Nib’s House of Coffee
A young lady named Peggy began working as a waitress and, before long, she and Larry fell in love and became partners in work and life.
Little did they know their love story would get a modern retelling by their grandson, Brady Yingling, and his high school sweetheart, Nichole.
When Brady graduated from Seaman High School in 2000, he went to work for his uncle Brian at the Yingling’s Auto Service Center. When Nichole graduated from Seaman in 2002, she started working at a local credit union. Both were also full-time students at Washburn University, Brady majoring in business and Nichole studying to become a teacher.

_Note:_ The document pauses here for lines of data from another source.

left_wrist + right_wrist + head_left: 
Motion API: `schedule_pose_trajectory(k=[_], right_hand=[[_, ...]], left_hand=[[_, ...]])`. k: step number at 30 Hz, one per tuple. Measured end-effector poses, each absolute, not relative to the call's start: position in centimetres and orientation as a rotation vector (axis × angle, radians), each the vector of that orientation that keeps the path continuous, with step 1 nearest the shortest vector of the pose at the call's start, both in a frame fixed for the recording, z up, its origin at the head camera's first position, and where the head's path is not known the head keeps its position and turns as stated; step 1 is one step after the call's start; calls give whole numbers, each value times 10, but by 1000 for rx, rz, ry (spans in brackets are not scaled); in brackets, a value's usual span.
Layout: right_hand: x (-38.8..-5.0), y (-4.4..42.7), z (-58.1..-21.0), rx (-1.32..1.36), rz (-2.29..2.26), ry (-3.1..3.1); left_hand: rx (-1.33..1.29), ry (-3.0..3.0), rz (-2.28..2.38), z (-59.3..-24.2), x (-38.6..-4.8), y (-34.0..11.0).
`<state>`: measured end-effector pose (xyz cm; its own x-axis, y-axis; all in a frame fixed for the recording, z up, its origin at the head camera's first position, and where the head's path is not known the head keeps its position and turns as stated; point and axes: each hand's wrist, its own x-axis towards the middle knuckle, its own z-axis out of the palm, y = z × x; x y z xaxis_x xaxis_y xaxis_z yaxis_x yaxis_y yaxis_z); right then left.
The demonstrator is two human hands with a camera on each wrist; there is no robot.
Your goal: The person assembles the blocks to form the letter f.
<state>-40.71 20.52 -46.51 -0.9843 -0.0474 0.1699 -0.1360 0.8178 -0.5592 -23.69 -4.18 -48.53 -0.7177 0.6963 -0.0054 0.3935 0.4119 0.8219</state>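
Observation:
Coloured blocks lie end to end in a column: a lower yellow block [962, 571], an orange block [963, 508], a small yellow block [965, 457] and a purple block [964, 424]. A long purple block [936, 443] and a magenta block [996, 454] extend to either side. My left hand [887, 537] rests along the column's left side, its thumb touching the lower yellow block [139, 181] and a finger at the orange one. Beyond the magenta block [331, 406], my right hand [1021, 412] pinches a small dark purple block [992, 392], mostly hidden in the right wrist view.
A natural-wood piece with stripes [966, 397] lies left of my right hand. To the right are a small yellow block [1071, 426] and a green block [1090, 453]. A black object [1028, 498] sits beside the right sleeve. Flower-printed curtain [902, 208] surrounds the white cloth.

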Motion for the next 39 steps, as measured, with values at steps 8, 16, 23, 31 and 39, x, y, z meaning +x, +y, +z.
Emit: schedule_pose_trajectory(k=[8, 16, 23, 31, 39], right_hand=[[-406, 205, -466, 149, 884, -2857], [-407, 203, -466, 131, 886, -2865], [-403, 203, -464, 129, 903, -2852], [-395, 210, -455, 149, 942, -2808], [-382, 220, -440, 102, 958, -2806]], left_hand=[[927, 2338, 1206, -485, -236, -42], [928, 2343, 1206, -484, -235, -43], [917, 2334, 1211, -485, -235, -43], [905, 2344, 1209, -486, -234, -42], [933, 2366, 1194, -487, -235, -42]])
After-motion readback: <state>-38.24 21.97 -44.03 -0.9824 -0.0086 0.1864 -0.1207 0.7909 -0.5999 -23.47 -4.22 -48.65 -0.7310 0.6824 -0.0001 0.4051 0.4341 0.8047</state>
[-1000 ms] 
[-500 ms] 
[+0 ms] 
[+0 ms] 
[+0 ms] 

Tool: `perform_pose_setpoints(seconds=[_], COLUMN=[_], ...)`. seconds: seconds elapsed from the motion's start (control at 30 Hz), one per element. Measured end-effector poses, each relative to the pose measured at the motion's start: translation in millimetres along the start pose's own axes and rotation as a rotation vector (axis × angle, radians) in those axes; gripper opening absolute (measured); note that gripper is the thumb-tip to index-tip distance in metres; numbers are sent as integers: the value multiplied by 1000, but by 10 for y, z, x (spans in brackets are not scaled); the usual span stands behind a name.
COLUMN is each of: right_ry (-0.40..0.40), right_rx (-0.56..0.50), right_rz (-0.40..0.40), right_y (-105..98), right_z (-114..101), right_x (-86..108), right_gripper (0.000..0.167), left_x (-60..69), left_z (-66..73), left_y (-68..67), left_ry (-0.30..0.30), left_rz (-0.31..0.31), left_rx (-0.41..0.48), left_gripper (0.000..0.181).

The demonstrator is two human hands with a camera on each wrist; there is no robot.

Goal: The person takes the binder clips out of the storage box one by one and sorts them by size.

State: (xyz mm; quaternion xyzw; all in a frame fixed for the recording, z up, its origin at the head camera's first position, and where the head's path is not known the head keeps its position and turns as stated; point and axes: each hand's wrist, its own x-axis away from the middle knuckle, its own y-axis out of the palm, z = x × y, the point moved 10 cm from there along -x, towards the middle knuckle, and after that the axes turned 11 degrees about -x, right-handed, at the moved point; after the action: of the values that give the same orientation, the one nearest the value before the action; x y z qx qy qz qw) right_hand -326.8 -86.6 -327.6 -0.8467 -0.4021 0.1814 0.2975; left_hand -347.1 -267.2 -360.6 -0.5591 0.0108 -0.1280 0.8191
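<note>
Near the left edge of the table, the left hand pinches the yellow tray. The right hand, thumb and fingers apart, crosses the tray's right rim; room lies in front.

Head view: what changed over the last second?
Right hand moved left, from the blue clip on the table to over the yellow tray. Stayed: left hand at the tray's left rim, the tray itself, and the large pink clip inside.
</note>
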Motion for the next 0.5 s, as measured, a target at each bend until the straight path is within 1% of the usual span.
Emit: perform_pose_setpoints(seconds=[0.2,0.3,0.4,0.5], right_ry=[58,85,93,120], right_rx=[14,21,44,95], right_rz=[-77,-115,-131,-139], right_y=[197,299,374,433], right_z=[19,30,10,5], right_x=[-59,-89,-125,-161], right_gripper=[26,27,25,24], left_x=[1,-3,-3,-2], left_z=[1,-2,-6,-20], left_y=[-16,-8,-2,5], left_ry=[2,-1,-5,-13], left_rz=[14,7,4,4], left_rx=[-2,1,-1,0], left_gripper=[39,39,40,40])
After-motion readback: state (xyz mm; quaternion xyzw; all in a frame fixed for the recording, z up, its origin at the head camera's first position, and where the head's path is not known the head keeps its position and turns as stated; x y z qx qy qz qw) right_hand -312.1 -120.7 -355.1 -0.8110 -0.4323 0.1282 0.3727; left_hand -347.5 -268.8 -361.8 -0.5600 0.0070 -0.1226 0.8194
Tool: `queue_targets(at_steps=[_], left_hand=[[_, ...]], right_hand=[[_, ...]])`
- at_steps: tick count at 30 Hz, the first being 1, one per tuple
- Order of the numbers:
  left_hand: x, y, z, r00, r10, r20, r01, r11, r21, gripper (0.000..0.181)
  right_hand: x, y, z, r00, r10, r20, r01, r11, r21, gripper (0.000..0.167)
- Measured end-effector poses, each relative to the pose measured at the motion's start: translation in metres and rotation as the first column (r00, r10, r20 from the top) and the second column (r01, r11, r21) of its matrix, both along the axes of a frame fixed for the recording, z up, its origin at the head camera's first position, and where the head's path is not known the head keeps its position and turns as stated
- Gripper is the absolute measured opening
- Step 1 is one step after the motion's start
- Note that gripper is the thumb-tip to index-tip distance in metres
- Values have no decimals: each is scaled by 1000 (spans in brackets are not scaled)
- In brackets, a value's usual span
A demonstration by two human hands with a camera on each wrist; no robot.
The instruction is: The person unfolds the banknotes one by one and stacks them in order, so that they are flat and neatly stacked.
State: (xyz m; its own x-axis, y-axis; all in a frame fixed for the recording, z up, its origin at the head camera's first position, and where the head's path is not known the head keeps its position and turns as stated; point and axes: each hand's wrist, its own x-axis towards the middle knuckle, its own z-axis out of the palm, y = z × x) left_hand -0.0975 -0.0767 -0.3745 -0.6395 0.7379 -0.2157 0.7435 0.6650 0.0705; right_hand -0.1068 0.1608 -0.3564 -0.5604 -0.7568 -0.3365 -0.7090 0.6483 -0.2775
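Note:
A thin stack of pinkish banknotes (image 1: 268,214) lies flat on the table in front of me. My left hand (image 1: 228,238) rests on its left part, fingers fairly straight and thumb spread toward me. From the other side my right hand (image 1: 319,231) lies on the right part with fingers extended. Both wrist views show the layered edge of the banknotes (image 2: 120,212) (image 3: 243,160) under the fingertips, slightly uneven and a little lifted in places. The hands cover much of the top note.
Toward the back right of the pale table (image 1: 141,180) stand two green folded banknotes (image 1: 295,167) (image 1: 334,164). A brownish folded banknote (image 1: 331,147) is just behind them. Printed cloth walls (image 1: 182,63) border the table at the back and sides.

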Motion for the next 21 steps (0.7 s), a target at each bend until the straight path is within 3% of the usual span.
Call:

Brady began talking with his uncle about what could be done with a portion of the Yingling's building that had been vacant for quite some time. One day, out of the blue, he called Nichole and asked, "Do you want to start a coffee shop?"
Perhaps it was the idealism that comes with young love, but Nichole said "yes" to the proposal, and Nib's House of Coffee was born.
"We didn't know what we were doing, we just really wanted to do something on our own and this was it," Nichole said. "A few people were negative about it, but that was motivation. We were like, 'We'll show you!'"
Nichole was 19 years old; Brady was 21. They went to a state office and got a packet on what paperwork was needed, then, in Spring 2003, put on a pot of coffee. What would go with the coffee? Well, it was the height of the Krispy Kreme doughnut craze.
"We'd drive to Lawrence every morning, leave at 3:30 a.m., to pick up doughnuts," Nichole said. "I would stand along North Topeka Boulevard and we'd sell dozens of doughnuts off the streets, then I had a flyer taped up to show people we were a coffee shop."
THE HONEYMOON PERIOD
Slowly, the couple built up a core of regular customers. Nichole says it was a blessing it was so slow at first, admitting the couple made a lot of mistakes.
"Six months into it, we realized how hard it was going to be," she said. "There was a lot to it; it was a lot of hours; we didn't know anything. We didn't have any help. We learned it the hard way."
Nichole switched her major to business with emphasis in accounting; Brady's was finance and management. "We were hoping between the two of us, we'd have a well-rounded education," she said.
Brady was continuing part-time work at Yingling's and had started a lawn care business, Lawn Tech. Nichole eventually took a semester off school to devote time to getting the coffee shop business on solid ground.
"It took three years before we started to figure out what we were going to be," she said. "We saw the finances. Our first business plan of just selling coffee didn't work; we had to grow. We realized, in North Topeka, we had to be more than a coffee shop. We had to be a cafe."
They added sandwiches to the menu and wedding rings to their fingers. Nichole and Brady married in 2005.
"We closed for two days around the wedding and we put up a sign that said, 'Join Us,'" Nichole recalls. “We had so many customers and regulars come our wedding. They brought us gifts and danced with us. It was really sweet."
THE BREAK UP
But then, as often does, life happened. Nichole and Brady welcomed their first daughter, Kenadie, into the world.
Brady had grown Lawn Tech into a thriving business. In addition to overseeing Nib's, Nichole was using her accounting knowledge to assist with the bookkeeping for the lawn care side of the family finances. Juggling the business responsibilities with the stresses of first-time motherhood made them willing to listen when one of their lawn customers, the owners of Juice Stop in Lawrence, approached them about buying Nib's.
"It was hard because we had (Kenadie) and I knew how much time I had to spend down here (at the coffee shop) and thought, 'That's really not fair,'" Nichole said. "I felt like I was letting my customers down. I cried. It was a very tough decision, but it was the right decision. It was for the family."
Nichole never totally retired. She stayed home, raising Kenadie, while assisting Brady with the business end of Lawn Tech. A few years later, their second daughter, Hope, arrived.
That’s when they heard the news— the coffee shop, their coffee shop, was on the market and, if a buyer couldn’t be found, it would likely close.
“I was not going to let this little place be closed and not exist anymore,” Nichole said. “I had spent those first seven years (building it) and I knew it was a great little place. And, I knew North Topeka needs a nice little place.”
Hope was six months old when Nichole and Brady officially retook control of Nib’s House of Coffee at 2525 NW Topeka Boulevard last spring, the same age Kenadie was when they decided to sell it. But this time, with experience on their side, they knew they could make it work.